→ Directions for this task: From the first line to the last, give the records again exactly.

[Items from a data source]

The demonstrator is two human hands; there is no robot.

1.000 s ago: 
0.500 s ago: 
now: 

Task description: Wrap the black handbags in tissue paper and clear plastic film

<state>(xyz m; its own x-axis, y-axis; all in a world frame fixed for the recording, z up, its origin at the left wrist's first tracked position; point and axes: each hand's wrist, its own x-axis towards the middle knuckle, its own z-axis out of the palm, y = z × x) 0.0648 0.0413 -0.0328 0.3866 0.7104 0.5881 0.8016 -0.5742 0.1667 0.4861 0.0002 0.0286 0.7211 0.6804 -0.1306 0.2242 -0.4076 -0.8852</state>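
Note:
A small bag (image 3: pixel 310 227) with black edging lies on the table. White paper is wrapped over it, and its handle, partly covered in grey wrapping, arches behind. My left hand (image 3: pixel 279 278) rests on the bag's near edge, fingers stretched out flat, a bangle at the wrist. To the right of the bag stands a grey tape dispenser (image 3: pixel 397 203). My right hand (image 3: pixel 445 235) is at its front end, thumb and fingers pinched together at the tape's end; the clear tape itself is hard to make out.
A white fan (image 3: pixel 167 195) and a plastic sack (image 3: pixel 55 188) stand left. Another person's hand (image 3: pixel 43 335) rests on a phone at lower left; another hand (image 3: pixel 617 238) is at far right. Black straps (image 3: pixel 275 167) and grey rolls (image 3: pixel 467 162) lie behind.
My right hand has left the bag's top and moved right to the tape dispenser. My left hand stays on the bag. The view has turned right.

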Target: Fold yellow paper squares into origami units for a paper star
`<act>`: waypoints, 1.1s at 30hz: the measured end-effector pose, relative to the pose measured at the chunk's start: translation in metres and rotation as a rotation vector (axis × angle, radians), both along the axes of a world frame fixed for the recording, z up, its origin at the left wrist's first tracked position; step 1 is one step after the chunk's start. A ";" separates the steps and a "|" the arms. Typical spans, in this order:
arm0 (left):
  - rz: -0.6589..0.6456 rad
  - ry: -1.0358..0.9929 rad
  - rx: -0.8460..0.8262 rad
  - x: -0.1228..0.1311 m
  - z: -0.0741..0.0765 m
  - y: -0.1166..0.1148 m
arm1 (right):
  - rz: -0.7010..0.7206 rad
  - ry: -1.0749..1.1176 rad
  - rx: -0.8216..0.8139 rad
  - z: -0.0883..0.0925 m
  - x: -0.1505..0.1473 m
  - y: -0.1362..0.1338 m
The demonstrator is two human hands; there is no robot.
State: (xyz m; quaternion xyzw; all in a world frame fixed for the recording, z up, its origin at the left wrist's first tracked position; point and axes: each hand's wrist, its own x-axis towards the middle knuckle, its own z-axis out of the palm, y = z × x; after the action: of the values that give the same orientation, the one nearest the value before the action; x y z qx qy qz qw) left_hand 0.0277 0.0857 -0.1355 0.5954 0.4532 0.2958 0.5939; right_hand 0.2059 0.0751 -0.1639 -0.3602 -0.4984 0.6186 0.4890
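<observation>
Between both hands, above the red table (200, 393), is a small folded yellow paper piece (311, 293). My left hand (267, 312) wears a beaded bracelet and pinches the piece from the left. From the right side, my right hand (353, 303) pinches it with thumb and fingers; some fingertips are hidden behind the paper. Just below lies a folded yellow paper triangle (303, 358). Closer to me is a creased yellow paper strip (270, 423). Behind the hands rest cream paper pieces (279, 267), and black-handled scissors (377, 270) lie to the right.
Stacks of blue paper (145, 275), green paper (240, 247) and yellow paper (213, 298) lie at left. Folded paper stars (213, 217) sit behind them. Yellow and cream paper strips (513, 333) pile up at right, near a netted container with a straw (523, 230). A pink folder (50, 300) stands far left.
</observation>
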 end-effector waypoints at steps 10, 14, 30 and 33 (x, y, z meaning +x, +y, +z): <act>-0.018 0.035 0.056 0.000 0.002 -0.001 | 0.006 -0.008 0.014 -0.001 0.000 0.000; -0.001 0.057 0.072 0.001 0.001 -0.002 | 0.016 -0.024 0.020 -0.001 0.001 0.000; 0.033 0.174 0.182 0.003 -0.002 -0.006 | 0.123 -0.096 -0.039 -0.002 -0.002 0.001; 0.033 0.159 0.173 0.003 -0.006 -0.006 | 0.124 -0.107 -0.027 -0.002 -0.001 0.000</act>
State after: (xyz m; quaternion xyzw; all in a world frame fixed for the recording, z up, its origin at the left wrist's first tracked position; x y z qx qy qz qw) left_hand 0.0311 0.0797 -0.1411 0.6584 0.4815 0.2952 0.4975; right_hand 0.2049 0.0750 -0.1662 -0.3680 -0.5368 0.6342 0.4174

→ Result for this exercise:
The demonstrator is two human hands; there is no robot.

1.000 s ago: 
0.500 s ago: 
now: 

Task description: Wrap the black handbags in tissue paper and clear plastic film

<state>(xyz m; its own x-axis, y-axis; all in a world frame fixed for the recording, z up, its origin at the left wrist's first tracked position; point and axes: each hand's wrist, its own x-axis towards the middle knuckle, its own z-axis out of the palm, y = z × x) 0.0648 0.0413 -0.0328 0.3866 0.7104 0.5881 0.8016 -0.5742 0.1667 0.4861 0.0002 0.0286 0.7211 0.6804 -0.1306 0.2242 -0.4076 -0.8852</state>
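Note:
A small bag (image 3: pixel 310 227) with black edging lies on the table. White paper is wrapped over it, and its handle, partly covered in grey wrapping, arches behind. My left hand (image 3: pixel 279 278) rests on the bag's near edge, fingers stretched out flat, a bangle at the wrist. To the right of the bag stands a grey tape dispenser (image 3: pixel 397 203). My right hand (image 3: pixel 445 235) is at its front end, thumb and fingers pinched together at the tape's end; the clear tape itself is hard to make out.
A white fan (image 3: pixel 167 195) and a plastic sack (image 3: pixel 55 188) stand left. Another person's hand (image 3: pixel 43 335) rests on a phone at lower left; another hand (image 3: pixel 617 238) is at far right. Black straps (image 3: pixel 275 167) and grey rolls (image 3: pixel 467 162) lie behind.
My right hand has left the bag's top and moved right to the tape dispenser. My left hand stays on the bag. The view has turned right.
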
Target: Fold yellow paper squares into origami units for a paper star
`<act>`: waypoints, 1.1s at 30hz: the measured end-effector pose, relative to the pose measured at the chunk's start: translation in metres and rotation as a rotation vector (axis × angle, radians), both along the axes of a world frame fixed for the recording, z up, its origin at the left wrist's first tracked position; step 1 is one step after the chunk's start. A ";" separates the steps and a "|" the arms. Typical spans, in this order:
arm0 (left):
  - rz: -0.6589..0.6456 rad
  - ry: -1.0358..0.9929 rad
  - rx: -0.8460..0.8262 rad
  - x: -0.1228..0.1311 m
  - z: -0.0741..0.0765 m
  - y: -0.1166..0.1148 m
arm1 (right):
  - rz: -0.7010..0.7206 rad
  - ry: -1.0749..1.1176 rad
  - rx: -0.8216..0.8139 rad
  - z: -0.0883..0.0925 m
  - x: -0.1505..0.1473 m
  - y: -0.1362..0.1338 m
The demonstrator is two human hands; there is no robot.
State: (xyz m; quaternion xyzw; all in a world frame fixed for the recording, z up, its origin at the left wrist's first tracked position; point and axes: each hand's wrist, its own x-axis towards the middle knuckle, its own z-axis out of the palm, y = z × x; after the action: of the values that give the same orientation, the one nearest the value before the action; x y z qx qy qz qw) left_hand 0.0277 0.0857 -0.1355 0.5954 0.4532 0.2958 0.5939; right_hand 0.2059 0.0751 -0.1639 -0.3602 -0.4984 0.6186 0.4890
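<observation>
Between both hands, above the red table (200, 393), is a small folded yellow paper piece (311, 293). My left hand (267, 312) wears a beaded bracelet and pinches the piece from the left. From the right side, my right hand (353, 303) pinches it with thumb and fingers; some fingertips are hidden behind the paper. Just below lies a folded yellow paper triangle (303, 358). Closer to me is a creased yellow paper strip (270, 423). Behind the hands rest cream paper pieces (279, 267), and black-handled scissors (377, 270) lie to the right.
Stacks of blue paper (145, 275), green paper (240, 247) and yellow paper (213, 298) lie at left. Folded paper stars (213, 217) sit behind them. Yellow and cream paper strips (513, 333) pile up at right, near a netted container with a straw (523, 230). A pink folder (50, 300) stands far left.
</observation>
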 end-effector waypoints at steps 10, 14, 30 and 33 (x, y, z meaning +x, +y, +z): <act>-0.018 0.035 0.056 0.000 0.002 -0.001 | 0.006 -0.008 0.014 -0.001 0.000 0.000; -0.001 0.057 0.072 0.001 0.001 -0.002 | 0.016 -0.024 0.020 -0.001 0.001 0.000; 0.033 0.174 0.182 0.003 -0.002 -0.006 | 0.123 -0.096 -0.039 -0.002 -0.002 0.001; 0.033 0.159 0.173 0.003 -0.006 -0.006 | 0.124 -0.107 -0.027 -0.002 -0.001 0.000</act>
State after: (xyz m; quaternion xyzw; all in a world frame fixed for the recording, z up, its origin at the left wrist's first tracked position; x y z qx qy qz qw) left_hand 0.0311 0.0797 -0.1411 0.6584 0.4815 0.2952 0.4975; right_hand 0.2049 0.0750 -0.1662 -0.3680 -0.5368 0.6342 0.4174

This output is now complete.